## WORK INSTRUCTIONS
The listing below must be repeated word for word, with its images excluded.

## SOURCE DATA
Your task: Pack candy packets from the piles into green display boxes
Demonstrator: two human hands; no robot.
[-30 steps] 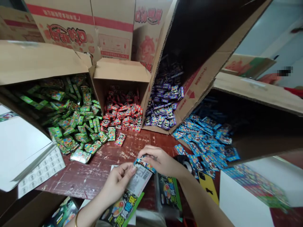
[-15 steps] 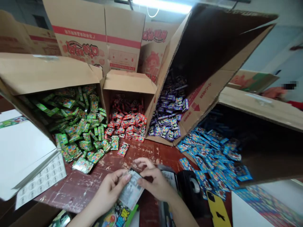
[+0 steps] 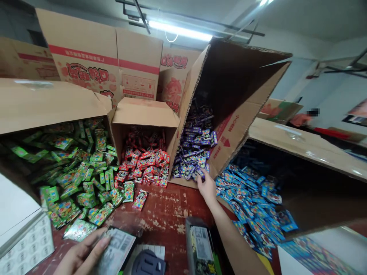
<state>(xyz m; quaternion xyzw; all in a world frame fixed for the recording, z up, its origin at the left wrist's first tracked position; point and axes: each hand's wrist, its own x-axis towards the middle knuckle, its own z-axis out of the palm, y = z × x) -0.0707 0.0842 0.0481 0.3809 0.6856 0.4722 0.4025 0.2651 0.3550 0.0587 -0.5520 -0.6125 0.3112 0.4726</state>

## ANSWER TO THIS TASK
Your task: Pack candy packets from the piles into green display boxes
Demonstrator: two human hands; no robot.
[-30 steps] 
[-15 steps] 
[+0 steps] 
<state>(xyz m; quaternion xyzw; all in a world frame fixed for the recording, z up, its origin at the left wrist's first tracked position; point and axes: each hand's wrist, its own x-axis towards the middle knuckle, its own z-axis out of the palm, y = z × x) -0.0707 0.0842 0.0481 0.3809 0.6856 0.4722 0.4025 0.2651 0.3550 0.0587 -0.5520 -0.6125 0.3112 0.4726</state>

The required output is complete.